En outre, la procédure, mélange de règles spécifiques et d'application de règles du code de procédure pénale (CPP), conçue à l'époque pour assurer une justice rapide, est critiquable à de nombreux titres : confusion des phases d'enquête et d'instruction assurées par l'administration des affaires maritimes, absence de parquet à l'audience pour certaines infractions délictuelles, le commissaire rapporteur prévu pour les autres assurant aussi en même temps des fonctions d'instruction ... etc. Les principes de la CEDH garantissant un procès équitable par une juridiction impartiale et indépendante ne sont pas non plus respectés, en raison notamment de la présence de fonctionnaires en activité en tant qu'assesseurs au sein du tribunal maritime commercial.

Le CDPMM donne ainsi l'image d'un droit désuet, et n'offrant pas aux justiciables toutes les garanties et voies de recours dont ceux-ci seraient en droit de bénéficier en matière pénale dans un Etat de droit moderne; l'absence de procédure d'appel ne laisse pas d'autres possibilités de recours que le pourvoi en cassation. Les TMC ne connaissant pas de l'action civile, les demandes en réparation des victimes de dommage imposent à celles-ci l'ouverture d'une instance distincte devant une juridiction civile. Les multiples particularismes et archaïsmes de la procédure génèrent en outre un risque accru de cassation.

Le comité central d'enquête sur le coût et le rendement des services publics avait déjà par ailleurs souligné, entre autres points, dans son rapport sur « La coordination des actions de l'Etat en mer » (1992) 19(*), les difficultés à sanctionner les infractions commises en mer en raison de la dispersion des poursuites. Il préconisait une réflexion sur le rôle et le statut des TMC, jugés de plus en plus utiles avec le développement du contentieux maritime, en dépit de la « lourdeur et de l'inadaptation de leurs procédures ». La future ordonnance tirera ainsi les conséquences de ces observations et des réflexions conduites à leur suite.

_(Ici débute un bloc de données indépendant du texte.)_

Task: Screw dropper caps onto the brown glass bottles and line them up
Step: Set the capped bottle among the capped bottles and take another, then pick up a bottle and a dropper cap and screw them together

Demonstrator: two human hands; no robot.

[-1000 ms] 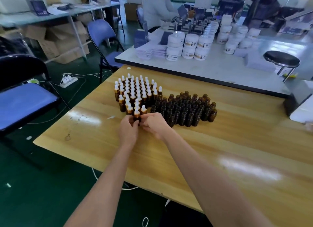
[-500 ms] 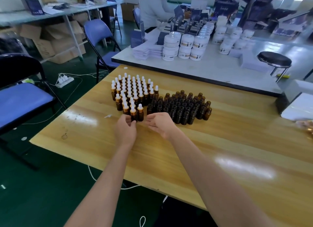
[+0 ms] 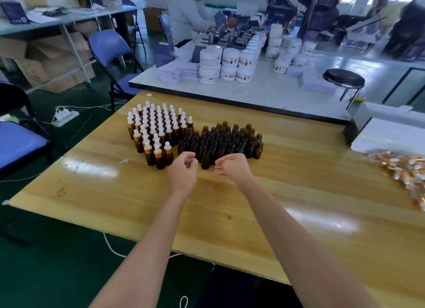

Plus récemment, la proposition n° 20 « Des pôles droit de la mer » du rapport déposé par le recteur Guinchard relatif à la réorganisation du contentieux (Juin 2008) a préconisé, dans cette lignée, « un regroupement du contentieux des délits maritimes au sein de cinq tribunaux maritimes ».

2/ Textes en vigueur :

- loi du 17 Décembre 1926 modifiée portant code disciplinaire et pénal de la marine marchande,

- décret n° 56-1219 du 26 Novembre 1956 sur les tribunaux maritimes commerciaux et la forme de procéder devant ces tribunaux,

- décret n° 60-1193 du 7 Novembre 1960 sur la discipline à bord des navires de la marine marchande

- décret n° 63-891 du 24 Août 1963 portant règlement d'administration publique pour l'application de l'article 86 du code disciplinaire et pénal de la marine marchande relatif aux enquêtes sur perte de navires, abordages et autres accidents de mer.

Il apparaît aujourd'hui nécessaire, en abrogeant nombre de dispositions devenues obsolètes, de simplifier et fiabiliser le dispositif en vigueur qui n'apporte pas toutes les garanties juridiques nécessaires et engendre des lourdeurs importantes.

Il s'avère nécessaire en parallèle de moderniser un système pénal spécialisé maritime, en cohérence avec les règles du code de procédure pénale, à partir d'une redéfinition de la notion d'infraction maritime et des conséquences qui s'y attachent en termes de procédure, de relations avec les parquets et de compétence juridictionnelle.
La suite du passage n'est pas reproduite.